There is no better writer than Stein for stating at the outset the tentativeness of one's critical assertions. In Tender Buttons, she is obscure. She leaves playfully up-ended any definite notions of meaning one may have had before coming to her work. The question is not whether it's nonsense, but what type of nonsense it is and whether it can tell us anything. There's not going to be any sense at the narrative level; one can only look for which meanings might be subverted by the unexpected, and which meanings are created through those subversions. I can only hope to read small pieces of brokenness to look for what might be offered in return.

Nothing Elegant
"A charm a single charm is doubtful. If the red is rose and there is a gate surrounding it, if inside is let in and there places change then certainly something is upright. It is earnest."

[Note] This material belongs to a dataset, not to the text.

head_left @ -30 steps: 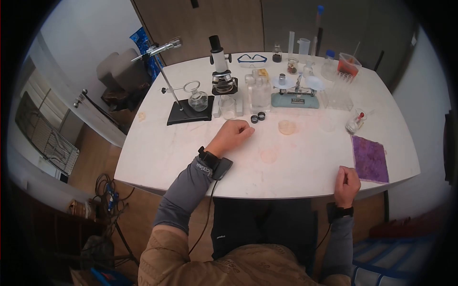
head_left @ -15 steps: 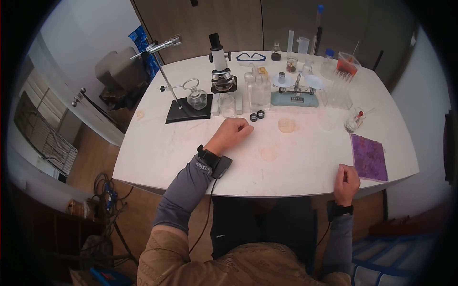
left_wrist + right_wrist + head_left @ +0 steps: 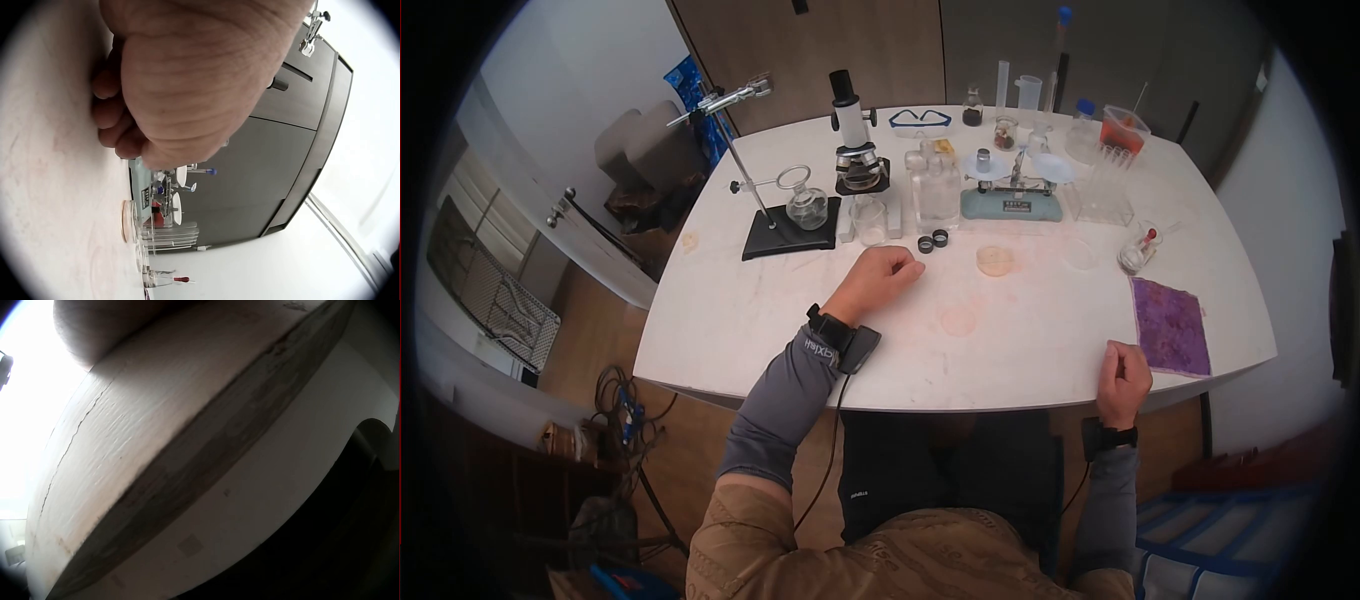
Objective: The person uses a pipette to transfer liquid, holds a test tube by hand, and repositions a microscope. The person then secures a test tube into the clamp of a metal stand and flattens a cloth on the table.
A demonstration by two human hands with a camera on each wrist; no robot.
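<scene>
My left hand (image 3: pixel 878 278) rests on the white table (image 3: pixel 800 330) with its fingers loosely curled, holding nothing. In the left wrist view its fingertips (image 3: pixel 107 112) are bent under the palm, close to the tabletop. Just beyond it sit two small black rings (image 3: pixel 933 241) and a clear glass beaker (image 3: pixel 868 220). A shallow round dish (image 3: pixel 995 262) with yellowish contents lies to its right. My right hand (image 3: pixel 1125 378) rests at the table's front edge, loosely curled and without any object, beside a purple cloth (image 3: pixel 1170 325). The right wrist view shows only part of that hand (image 3: pixel 100 328).
Along the back stand a stand with a round flask (image 3: pixel 807 208), a microscope (image 3: pixel 855 135), clear bottles (image 3: pixel 936 195), blue-rimmed goggles (image 3: pixel 920 118), a balance (image 3: pixel 1012 205) and a test-tube rack (image 3: pixel 1105 190). A small bottle with a red-tipped dropper (image 3: pixel 1138 252) is at the right.
The head view has shifted slightly, so the table items appear a little further left and higher. Both hands keep their places and poses.
</scene>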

The first sentence employs a form found repeatedly in Tender Buttons: a word followed, without punctuation, by a modification of that word. Instead of being placed in front, like an adjective or adverb, the modification calls attention to itself by trailing the word it modifies in an uncomfortable join. Often the modification swallows the word itself.

In this first sentence, the charm is emphasized as a single charm: a real, identifiable, graspable, countable charm...but it is "doubtful." It is negated, though uncertainly. The attempt to isolate and instantiate a single charm is found doubtful. The reader's desire for meaning is ultimately unsatisfied. This is even clearer "if inside is let in and there places change." "Inside" is not, of its essence, inside. Stein suggests it must be "let in." If objects do not contain their inside essences, then they are given meaning. And if it can be given, it can be taken away, which seems to be Stein's project here.

But she has an interesting notion of taking away, as exemplified in another instance of this familiar locution: "this means a loss a great loss a restitution." In subverting the desire for meaning, Stein offers at least some recompense: we gain a greater understanding of language when we understand the necessary dissolution of meaning.

But for me, this is the insight offered over and over again by so much postmodern literary criticism: yes, meaning is unachievable, thank you very much. What I value about (some) postmodern literary texts is missing in Stein's modernist one: a closer examination of the human wreckage of lost meaning. Meaningful or not meaningful, language is a medium of human communication and emotion. Tender Buttons is entirely devoid of people, probably because the blessed rage for order (if I may borrow the phrase), the human yearning for meaning, is too complicated to fit into the task of pointing out language's failure.